Cuenca’s hospitals overflow with Covid patients but most of them are not from Cuenca

May 6, 2021 | 8 comments

Although the daily news reports from Cuenca’s two public and three private hospitals that accept Covid-19 paint a dire picture, most of those hospitalization are of people from out of town. The majority of patients are from Loja, El Oro, Morona Santiago and Zamora Chinchipe Provinces, with Clinica Santa Inés reporting that it is treating four patients from Guayas and Pichincha Provinces.

Cancer patients in Guayaquil wait for their vaccinations at a local clinic.

Santa Inés director Julio Tamayo says that 16 of his 27 Covid-19 intensive care beds are occupied by patients from outside Azuay Province. The Vicente Corral Moscoso public hospital and the José Carrasco Social Security hospital have not released information on the residency of its intensive care patients but ward managers say that the majority of beds are occupied by those from outside Azuay.

Vicente Corral Hospital general manager Iván Feicán says his staff faces a “terrible and complicated situation” because of patients being transferred from small hospitals. “We do not turn anyone away but we are overtaxed for intensive care units,” says. “Some of the small clinics and hospitals in the region do not have the equipment and medications needed so we receive their people. They come from all over, La Troncal, Sucúa, Macas, Gualaceo, Loja, Zhud, and we must make space for them and give them the best care we can.”

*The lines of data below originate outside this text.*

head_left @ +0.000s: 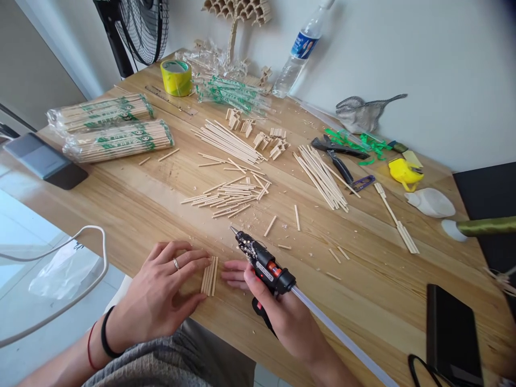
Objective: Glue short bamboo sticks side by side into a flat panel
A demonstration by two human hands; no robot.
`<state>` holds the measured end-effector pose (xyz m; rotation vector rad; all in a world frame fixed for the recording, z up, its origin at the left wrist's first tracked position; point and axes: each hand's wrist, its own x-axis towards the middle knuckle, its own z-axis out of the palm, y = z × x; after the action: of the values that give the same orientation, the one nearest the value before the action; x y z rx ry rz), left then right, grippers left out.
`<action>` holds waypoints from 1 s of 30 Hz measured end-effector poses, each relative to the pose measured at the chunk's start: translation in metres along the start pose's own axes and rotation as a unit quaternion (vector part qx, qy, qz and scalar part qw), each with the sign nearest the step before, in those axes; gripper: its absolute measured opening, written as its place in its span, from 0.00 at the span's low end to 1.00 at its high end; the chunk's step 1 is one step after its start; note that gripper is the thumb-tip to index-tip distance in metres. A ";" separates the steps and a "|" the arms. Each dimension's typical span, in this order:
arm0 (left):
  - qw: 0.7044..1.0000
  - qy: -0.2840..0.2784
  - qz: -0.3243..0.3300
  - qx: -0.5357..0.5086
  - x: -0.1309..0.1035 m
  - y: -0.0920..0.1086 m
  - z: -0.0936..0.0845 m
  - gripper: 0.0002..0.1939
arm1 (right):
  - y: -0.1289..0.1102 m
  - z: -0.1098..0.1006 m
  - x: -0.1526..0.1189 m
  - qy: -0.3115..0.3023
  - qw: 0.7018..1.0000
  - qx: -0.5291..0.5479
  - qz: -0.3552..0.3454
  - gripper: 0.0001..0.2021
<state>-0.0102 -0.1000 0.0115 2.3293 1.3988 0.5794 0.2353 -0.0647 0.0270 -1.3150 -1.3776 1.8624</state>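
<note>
My right hand (pixel 278 314) is wrapped round a black hot glue gun (pixel 264 263), its nozzle pointing up and left above the table. A long translucent glue stick (pixel 342 336) runs out of the gun's back end. Close to the table's front edge, several short wooden sticks (pixel 209 277) lie side by side in a small row. My left hand (pixel 165 285) steadies this row, fingertips at its far end and thumb near its close end. The right fingertips rest beside the row, just right of it. Beyond the nozzle lies a loose pile of cut sticks (pixel 234 194).
Longer sticks (pixel 229 142) and another bundle (pixel 320 177) lie farther back, near black pliers (pixel 341 164). Packed chopsticks (pixel 119 141), yellow tape (pixel 176 78) and a power bank (pixel 46 160) stand left. A plastic bottle (pixel 300 54) leans on the wall; a black device (pixel 453 333) lies right.
</note>
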 end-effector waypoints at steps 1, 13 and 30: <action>1.000 0.002 -0.001 0.000 0.000 0.000 0.000 0.22 | 0.001 0.000 0.000 -0.001 1.000 0.008 0.003 0.24; 1.000 -0.013 -0.023 0.000 0.004 0.003 0.002 0.24 | 0.003 0.003 -0.004 -0.021 0.998 0.061 0.019 0.22; 1.000 -0.008 -0.007 0.002 0.004 0.003 0.001 0.22 | 0.000 0.001 -0.004 -0.043 0.998 0.038 0.009 0.22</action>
<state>-0.0057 -0.0978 0.0123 2.3192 1.4089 0.5532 0.2365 -0.0682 0.0286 -1.2267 -1.3262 1.9843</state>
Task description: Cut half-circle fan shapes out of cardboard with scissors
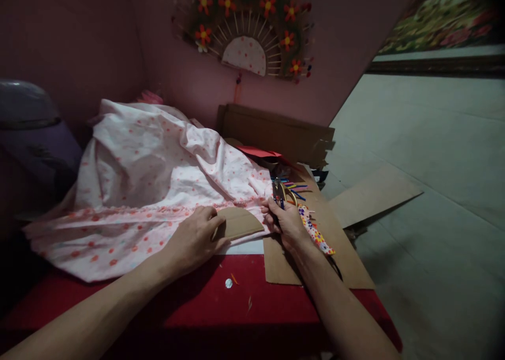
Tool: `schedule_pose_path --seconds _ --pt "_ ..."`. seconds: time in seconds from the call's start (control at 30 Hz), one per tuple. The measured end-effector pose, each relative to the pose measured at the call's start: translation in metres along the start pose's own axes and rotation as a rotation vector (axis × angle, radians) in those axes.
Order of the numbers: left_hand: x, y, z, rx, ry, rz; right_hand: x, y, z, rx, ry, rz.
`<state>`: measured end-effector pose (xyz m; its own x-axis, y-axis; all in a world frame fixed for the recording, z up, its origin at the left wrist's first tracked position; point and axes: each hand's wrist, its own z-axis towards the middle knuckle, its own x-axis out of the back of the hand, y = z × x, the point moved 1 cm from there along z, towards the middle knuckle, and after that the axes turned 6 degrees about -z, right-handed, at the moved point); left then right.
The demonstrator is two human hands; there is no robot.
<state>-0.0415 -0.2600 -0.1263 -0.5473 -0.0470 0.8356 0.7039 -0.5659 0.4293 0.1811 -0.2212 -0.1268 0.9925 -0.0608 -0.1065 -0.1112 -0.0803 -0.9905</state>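
My left hand (201,233) lies over the left end of a brown cardboard half-circle (240,223), its thumb and fingers closed on the edge. The cardboard rests flat on a white cloth with pink-red dots (158,165), close to the cloth's front edge. Right of the half-circle is my right hand (287,223), fingers curled at the cloth's right edge. A thin, dark blue thing shows by its thumb; what these fingers hold is unclear. Just behind this hand lie scissors with gold-coloured handles (291,196), partly hidden.
Coloured sticks (298,187) and a flower-patterned strip (317,236) lie on a cardboard sheet (343,260). A small silver disc (228,283) sits on the red tabletop (189,302). Folded cardboard (276,133) leans at the wall below a flower-decorated fan (244,55).
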Motion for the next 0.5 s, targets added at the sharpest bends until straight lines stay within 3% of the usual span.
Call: schedule_pose_path --seconds 0.17,0.33,0.4,0.5 --pt "0.002 0.001 0.001 -0.021 -0.028 0.091 -0.004 0.007 -0.003 0.232 -0.011 -0.255" --pt "0.005 0.004 0.003 -0.031 -0.053 0.138 -0.013 0.003 -0.011 0.422 -0.227 -0.563" --pt "0.010 0.002 0.005 -0.020 -0.055 0.079 -0.014 0.001 -0.012 0.451 -0.278 -0.630" --pt "0.022 -0.006 0.009 0.123 0.017 -0.101 -0.013 0.002 -0.009 0.463 -0.294 -0.655"
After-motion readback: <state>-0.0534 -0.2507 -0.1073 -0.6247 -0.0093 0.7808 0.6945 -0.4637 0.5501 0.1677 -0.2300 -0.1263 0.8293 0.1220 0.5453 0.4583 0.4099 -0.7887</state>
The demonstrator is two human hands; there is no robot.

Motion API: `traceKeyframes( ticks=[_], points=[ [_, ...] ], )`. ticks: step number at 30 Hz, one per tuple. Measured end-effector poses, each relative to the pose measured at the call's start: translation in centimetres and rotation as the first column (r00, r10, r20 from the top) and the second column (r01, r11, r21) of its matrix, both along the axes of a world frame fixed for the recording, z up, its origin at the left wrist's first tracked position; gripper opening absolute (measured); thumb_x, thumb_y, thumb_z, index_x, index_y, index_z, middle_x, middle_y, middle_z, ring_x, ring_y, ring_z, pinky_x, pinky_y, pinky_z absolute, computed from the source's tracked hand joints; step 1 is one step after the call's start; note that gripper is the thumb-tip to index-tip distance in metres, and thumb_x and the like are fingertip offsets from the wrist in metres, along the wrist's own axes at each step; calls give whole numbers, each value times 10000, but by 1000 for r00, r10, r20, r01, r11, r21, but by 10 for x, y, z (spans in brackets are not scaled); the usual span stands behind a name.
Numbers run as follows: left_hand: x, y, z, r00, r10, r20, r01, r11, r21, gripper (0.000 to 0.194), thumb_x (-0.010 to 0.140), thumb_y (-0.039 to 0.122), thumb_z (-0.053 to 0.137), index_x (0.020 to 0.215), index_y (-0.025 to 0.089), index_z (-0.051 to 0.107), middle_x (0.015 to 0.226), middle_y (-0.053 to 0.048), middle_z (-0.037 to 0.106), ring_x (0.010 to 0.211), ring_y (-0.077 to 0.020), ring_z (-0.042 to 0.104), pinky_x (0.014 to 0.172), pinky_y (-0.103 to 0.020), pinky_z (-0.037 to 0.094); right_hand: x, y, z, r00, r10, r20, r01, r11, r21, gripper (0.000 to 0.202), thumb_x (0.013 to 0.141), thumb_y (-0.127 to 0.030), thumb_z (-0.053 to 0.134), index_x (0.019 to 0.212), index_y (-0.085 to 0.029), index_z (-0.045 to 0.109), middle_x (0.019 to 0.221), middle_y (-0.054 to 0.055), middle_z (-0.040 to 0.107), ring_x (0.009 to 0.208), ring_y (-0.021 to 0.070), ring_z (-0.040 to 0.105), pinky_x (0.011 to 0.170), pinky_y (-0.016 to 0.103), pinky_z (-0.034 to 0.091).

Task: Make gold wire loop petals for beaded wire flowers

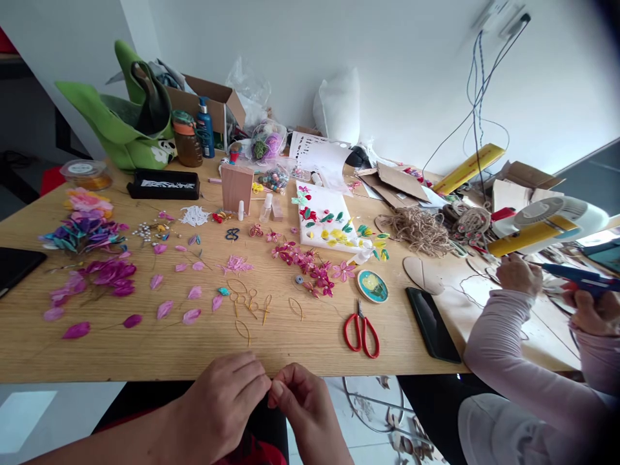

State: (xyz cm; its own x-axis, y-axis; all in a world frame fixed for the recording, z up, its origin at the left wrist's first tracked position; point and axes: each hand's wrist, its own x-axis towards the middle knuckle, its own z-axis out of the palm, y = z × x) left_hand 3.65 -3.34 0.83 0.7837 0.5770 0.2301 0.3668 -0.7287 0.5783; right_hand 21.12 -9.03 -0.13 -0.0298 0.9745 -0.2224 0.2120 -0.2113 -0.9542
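Note:
My left hand [227,403] is closed just off the table's front edge, its fingertips meeting those of my right hand [301,407]. Both hands are pinched together; whatever lies between the fingers is too small to make out. Beyond them on the wooden table [159,358] lie bent golden wire shapes [249,303]. Pink petals [191,316] are scattered to the left. Red-handled scissors [361,332] rest to the right, below a round blue piece with a yellow design [372,286]. Dark pink wire flowers [310,266] lie in the middle.
At the right, a person's hands [519,274] hold a yellow stick and a blue tool [576,274]. A black phone [433,323] lies near the front edge. A green bag [126,129], bottles, boxes and a twine bundle [419,229] stand farther back.

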Motion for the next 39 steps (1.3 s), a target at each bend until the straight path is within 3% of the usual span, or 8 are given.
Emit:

Byron Ignacio, epidemiologist with the Ministry of Health, says that Cuenca and Azuay Province are doing comparatively well in terms of Covid hospitalizations and deaths. “On a per capita basis, the area is not seeing the full force of the pandemic that is affecting Pichincha, Imbabura, Loja, Carchi and El Oro,” said. “The problem for Cuenca is that it is the medical center for southern Ecuador and consequently receives patients from a broad area.”

Ignacio added that despite the current health emergency, Ecuador is faring much better than its neighbors. “The situation is very bad in Colombia and Peru, where they are experiencing 300 percent and 400 percent more hospitalizations and deaths than we are. Our problem is that we have a low number of ICU per capita.”